Large alcoholic beverage firms are worried that changes in the way liquor is distributed in some states and the probability of higher excise duties being imposed on the industry
Bengaluru: Large alcoholic beverage companies are worried that changes in the way liquor is distributed in some states and the probability of higher excise duties being imposed on the industry, especially ahead of elections in several states, could give them more pain in the coming year.
Sales volumes at liquor firms in India have already been hit over the past year by various policy changes—ranging from demonetisation to the Supreme Court’s ban on alcohol sale near highways, the implementation of prohibition in a few states, and even the goods and services tax (GST).
The hit from those policy changes are, for the most part, in the past now, but there could be others ahead.
“Certain states have started or are starting to change what we call their distribution structure or route-to-market for alcohol this year, and have brought in a larger role for the state. They’ve either created a (state-run) corporation or given a bigger role to the corporation over the past year. That is something we are wary of," said Abanti Sankaranarayanan, head of strategy and corporate affairs at United Spirits Ltd (USL), India’s largest liquor firm by volume sales.
These route-to-market changes have already been implemented in states like West Bengal, Chhattisgarh and Jharkhand over the past year. Haryana is expected to follow suit.
“When we are dealing with private wholesalers we all have a credit policy. We all give them 30-40 days of credit. When the guy knows that he is not going to remain in the trade, it is very difficult to collect our money. They clamp up. And they, in turn, clamp up with their customers," said Deepak Roy, executive vice-chairman of Allied Blenders & Distillers Pvt. Ltd (ABD), the country’s fifth-largest spirits firm by volume.

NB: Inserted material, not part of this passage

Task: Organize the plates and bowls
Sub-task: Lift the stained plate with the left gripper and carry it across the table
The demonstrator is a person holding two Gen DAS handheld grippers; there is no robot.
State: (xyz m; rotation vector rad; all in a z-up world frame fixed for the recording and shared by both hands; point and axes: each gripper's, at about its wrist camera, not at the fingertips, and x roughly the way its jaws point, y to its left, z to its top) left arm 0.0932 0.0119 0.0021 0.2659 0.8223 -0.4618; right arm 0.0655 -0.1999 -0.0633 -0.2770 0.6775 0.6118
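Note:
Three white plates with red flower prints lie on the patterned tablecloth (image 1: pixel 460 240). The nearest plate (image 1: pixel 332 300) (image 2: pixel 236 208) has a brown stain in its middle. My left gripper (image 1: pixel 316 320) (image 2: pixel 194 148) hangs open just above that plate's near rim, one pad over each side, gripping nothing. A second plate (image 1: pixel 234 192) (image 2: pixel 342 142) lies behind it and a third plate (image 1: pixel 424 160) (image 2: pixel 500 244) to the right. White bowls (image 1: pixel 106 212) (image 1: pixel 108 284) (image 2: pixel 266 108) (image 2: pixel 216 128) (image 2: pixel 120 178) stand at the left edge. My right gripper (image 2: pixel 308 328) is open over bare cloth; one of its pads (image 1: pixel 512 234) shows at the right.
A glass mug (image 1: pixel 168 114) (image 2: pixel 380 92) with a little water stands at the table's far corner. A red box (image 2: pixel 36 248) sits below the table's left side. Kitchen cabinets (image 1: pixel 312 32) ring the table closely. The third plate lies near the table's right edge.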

West Bengal, for instance, has been dealing with this challenge for nearly eight months now and consequently overall market growth has suffered. In states like Chhattisgarh and Jharkhand, that hit could be even more pronounced since it is not just the wholesale trade but also retail trade that has been brought under the government. When that happens it could also lead to issues of corruption as the retail stores are typically managed by low-paid staff, according to industry executives.
Several states, including Himachal Pradesh, Karnataka, Madhya Pradesh, Rajasthan and Chhattisgarh, are also headed for elections. Typically, around election time, state governments hike excise duties to earn more revenue, mostly to fund populist schemes, or decide to announce partial or full prohibition in order to appease people and garner more votes.
“The state governments are under so much pressure for money and it seems like liquor is the easiest source for them to extract it from. I am not that optimistic that things will change over the next 12 months. If it remains stable, the way it is just now, I think we should consider ourselves very fortunate," Roy said.
Still, the fact that some previous regulatory hurdles are behind us should provide relief for alcoholic beverage firms, said analysts.
“2018-19 should be a very good year because there will be a recovery and there will be a favourable base of the last two years," said Abneesh Roy, senior vice-president at Edelweiss Securities.
USL’s chief executive officer Anand Kripalu also said the worst is behind in terms of some specific challenges on a conference call with analysts last Friday. But Kripalu added a word of caution: “One thing about this industry is never say never. This is a challenging regulatory environment for the industry and you never know what’s the next dark cloud that is going to come."